Setup OpenClaw on Fedora 43 with Podman Quadlets + Tailscale
The quirks are worth it...
Overview
OpenClaw can runs as a rootless Podman container managed by a systemd Quadlet under a dedicated openclaw user on Fedora Workstation 43. I’m running it this way on a remote server, and I wanted Tailscale access to the OpenClaw gateway dashboard.

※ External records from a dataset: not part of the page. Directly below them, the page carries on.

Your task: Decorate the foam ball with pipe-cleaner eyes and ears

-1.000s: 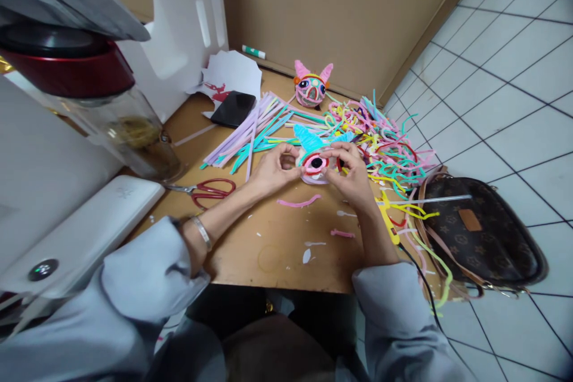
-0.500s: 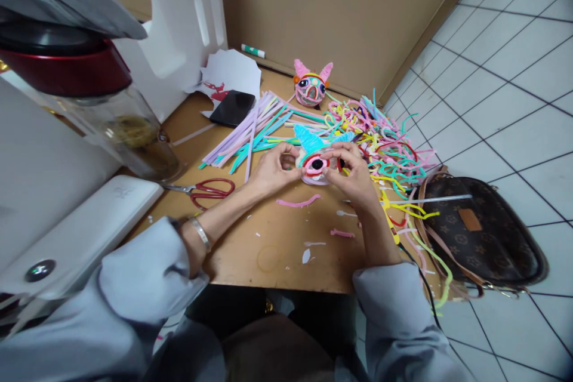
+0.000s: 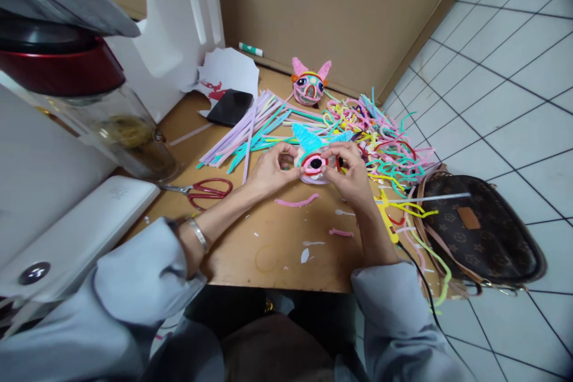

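Between my hands, above the brown table, is a round craft head (image 3: 316, 163) with blue ears and an eye ringed in pink and red around a black centre. My left hand (image 3: 274, 172) grips its left side, thumb and fingertips at the eye's edge. On the other side my right hand (image 3: 348, 174) pinches it, fingers partly covering its right part. Below them lie a curved pink strip (image 3: 296, 201) and a short pink piece (image 3: 341, 233). A similar head with pink ears (image 3: 308, 85) stands farther back.
Pipe cleaners (image 3: 268, 125) lie behind the hands, with a tangled pile (image 3: 389, 143) at right. Red-handled scissors (image 3: 209, 191), a phone (image 3: 230, 107) and a glass bottle (image 3: 134, 137) are left. A yellow glue gun (image 3: 387, 221) and brown bag (image 3: 483, 227) are right.
The whole view has shifted very slightly. Both hands keep the same hold on the blue-eared head.
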`<act>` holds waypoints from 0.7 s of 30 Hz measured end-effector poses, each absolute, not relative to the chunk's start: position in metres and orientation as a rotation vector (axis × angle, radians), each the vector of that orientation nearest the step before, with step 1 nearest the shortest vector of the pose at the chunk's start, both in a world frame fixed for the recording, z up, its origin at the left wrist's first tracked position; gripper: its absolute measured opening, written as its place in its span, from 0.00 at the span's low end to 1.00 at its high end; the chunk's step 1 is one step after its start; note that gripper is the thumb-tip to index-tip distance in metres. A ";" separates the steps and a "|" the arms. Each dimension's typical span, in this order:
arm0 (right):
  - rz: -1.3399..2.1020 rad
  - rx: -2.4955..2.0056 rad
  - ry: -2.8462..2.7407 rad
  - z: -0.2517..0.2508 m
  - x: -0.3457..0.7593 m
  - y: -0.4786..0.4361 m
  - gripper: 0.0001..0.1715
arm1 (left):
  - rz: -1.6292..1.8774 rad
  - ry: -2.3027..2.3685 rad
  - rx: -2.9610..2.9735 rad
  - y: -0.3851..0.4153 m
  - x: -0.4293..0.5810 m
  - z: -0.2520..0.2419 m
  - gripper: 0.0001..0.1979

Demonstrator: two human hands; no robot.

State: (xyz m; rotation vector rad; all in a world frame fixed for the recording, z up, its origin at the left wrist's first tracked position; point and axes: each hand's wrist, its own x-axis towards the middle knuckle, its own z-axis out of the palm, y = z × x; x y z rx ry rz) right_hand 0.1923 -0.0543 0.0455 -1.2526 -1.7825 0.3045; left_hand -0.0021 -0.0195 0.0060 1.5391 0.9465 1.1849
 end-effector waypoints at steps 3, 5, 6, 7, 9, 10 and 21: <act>0.297 -1.262 -1.779 0.046 0.192 -0.054 0.09 | 1.186 0.969 1.559 -0.020 -0.002 0.007 0.18; 0.291 -1.273 -1.774 0.046 0.191 -0.055 0.09 | 1.187 0.979 1.570 -0.020 -0.003 0.006 0.18; 0.292 -1.268 -1.768 0.046 0.191 -0.055 0.08 | 1.188 0.980 1.572 -0.020 -0.003 0.006 0.18; 0.294 -1.257 -1.762 0.046 0.191 -0.055 0.07 | 1.188 0.976 1.573 -0.020 -0.003 0.006 0.19; 0.300 -1.234 -1.755 0.046 0.191 -0.055 0.04 | 1.190 0.965 1.572 -0.020 -0.003 0.005 0.19; 0.300 -1.230 -1.753 0.046 0.191 -0.055 0.03 | 1.192 0.961 1.572 -0.020 -0.003 0.005 0.19; 0.262 -1.292 -1.650 0.044 0.186 -0.055 0.03 | 1.231 0.971 1.577 -0.021 -0.001 0.003 0.20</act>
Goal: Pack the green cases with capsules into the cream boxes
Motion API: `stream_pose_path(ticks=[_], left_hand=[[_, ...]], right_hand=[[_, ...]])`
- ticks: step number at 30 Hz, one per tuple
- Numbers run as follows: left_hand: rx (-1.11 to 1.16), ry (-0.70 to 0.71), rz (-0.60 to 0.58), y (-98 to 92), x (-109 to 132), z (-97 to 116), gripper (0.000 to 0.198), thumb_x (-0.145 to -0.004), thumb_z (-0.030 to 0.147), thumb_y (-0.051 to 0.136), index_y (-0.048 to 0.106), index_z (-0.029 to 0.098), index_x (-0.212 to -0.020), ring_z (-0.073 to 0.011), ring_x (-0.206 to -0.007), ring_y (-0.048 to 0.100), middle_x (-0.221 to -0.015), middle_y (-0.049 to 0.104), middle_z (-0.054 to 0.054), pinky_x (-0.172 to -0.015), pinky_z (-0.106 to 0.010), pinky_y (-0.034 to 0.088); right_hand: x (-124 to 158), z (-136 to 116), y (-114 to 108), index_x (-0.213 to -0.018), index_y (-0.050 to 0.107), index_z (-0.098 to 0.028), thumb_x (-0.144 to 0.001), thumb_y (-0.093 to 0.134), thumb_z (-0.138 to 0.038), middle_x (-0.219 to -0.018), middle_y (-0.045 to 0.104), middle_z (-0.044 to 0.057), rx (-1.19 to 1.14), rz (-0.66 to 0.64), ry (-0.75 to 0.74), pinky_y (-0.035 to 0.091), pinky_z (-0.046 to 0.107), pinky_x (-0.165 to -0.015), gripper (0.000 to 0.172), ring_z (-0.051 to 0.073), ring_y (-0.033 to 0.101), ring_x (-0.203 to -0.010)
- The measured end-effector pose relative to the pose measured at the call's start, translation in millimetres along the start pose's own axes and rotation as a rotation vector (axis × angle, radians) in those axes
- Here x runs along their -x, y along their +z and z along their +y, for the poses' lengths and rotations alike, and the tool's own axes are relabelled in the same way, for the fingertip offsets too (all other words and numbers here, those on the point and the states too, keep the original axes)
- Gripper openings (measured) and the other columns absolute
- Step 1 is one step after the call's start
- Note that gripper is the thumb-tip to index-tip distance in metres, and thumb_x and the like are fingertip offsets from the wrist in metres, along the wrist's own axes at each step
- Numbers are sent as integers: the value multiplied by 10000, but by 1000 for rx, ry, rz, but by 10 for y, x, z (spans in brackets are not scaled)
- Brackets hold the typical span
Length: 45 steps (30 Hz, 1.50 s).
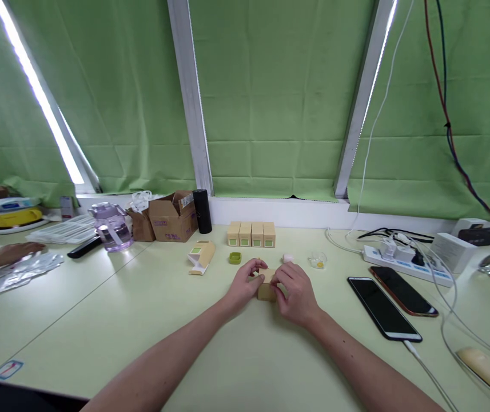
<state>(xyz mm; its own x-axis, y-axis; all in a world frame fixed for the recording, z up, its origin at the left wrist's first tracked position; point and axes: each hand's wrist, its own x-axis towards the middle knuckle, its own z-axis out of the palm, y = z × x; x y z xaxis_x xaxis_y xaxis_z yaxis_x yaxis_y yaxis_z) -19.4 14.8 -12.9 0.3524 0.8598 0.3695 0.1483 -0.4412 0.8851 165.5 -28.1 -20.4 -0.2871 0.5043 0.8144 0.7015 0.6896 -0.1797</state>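
Note:
Between my two hands a small brown cardboard box (266,292) stands on the pale table. The fingers of my left hand (247,281) are bent round its left side, the thumb near the top. My right hand (295,290) pinches the box's right side and top edge. Behind them lie a small green container (235,258), a pale pink item (288,258) and a clear dish (318,260) with something yellow in it. An opened small box (202,257) lies on its side to the left. Several closed small boxes (251,234) stand in a row at the back.
Two phones (384,309) (403,290), a power strip (407,265) and cables are on the right. At the back left stand a carton (172,217), a black cylinder (202,212) and a purple bottle (114,228). Another person's hand (17,252) rests at far left.

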Motion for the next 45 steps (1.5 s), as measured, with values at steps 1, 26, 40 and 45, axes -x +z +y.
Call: stream_pose_path(ticks=[1, 26, 40, 45], left_hand=[[-6, 4, 4, -3, -1, 4, 205, -834, 243, 613, 671, 220, -1029, -248, -1056, 583, -1124, 688, -74, -973, -378, 447], [-3, -51, 34, 6, -30, -84, 246, -899, 235, 563, 632, 227, -1135, -267, -1217, 603, -1264, 652, -108, -1065, -435, 445], [-99, -45, 44, -5, -30, -43, 239, -887, 273, 569, 649, 227, -1108, -251, -1145, 619, -1231, 671, -96, -993, -398, 468], [-142, -44, 69, -10, -30, -63, 232, -912, 314, 570, 643, 237, -1119, -247, -1131, 624, -1198, 687, -87, -975, -391, 455]], right_hand=[[3, 11, -1, -846, 559, -229, -793, 590, -61, -808, 602, 43, 1, -4, 4, 386, 373, -683, 178, 231, 506, -779], [22, 27, -29, -1017, 623, -204, -842, 616, -148, -925, 647, 72, 1, -88, -1, 406, 371, -738, 184, 233, 547, -828], [11, 55, -51, -1035, 601, -205, -834, 582, -112, -920, 636, 62, 21, -82, 44, 420, 372, -771, 223, 233, 551, -830], [22, 92, -44, -1033, 596, -202, -819, 555, -92, -906, 632, 62, 32, -72, 79, 431, 364, -756, 244, 236, 556, -835]])
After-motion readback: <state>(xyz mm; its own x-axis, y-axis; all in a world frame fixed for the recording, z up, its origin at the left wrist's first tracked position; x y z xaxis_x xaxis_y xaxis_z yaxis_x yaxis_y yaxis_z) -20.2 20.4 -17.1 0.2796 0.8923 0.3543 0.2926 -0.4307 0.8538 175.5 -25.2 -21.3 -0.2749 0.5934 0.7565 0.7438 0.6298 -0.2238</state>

The gateway binds to loopback only, and Tailscale Serve (running on the host) provides HTTPS access across the tailnet at https://my-device.<tailnet>.ts.net/. A wrapper script at /usr/local/bin/openclaw lets me run CLI commands without the verbose sudo/podman exec boilerplate.
Quirks I encountered, and fixes
1. SELinux blocking container access to mounted volumes
The container couldn’t read its own config files. The setup wizard and gateway both failed with EACCES errors:
Failed to read config at /home/node/.openclaw/openclaw.json Error: EACCES: permission denied, open '/home/node/.openclaw/openclaw.json'
at Object.readFileSync (node:fs:440:20)
at Object.loadConfig (file:///app/dist/model-selection-DzQRvJ4C.js:10141:24)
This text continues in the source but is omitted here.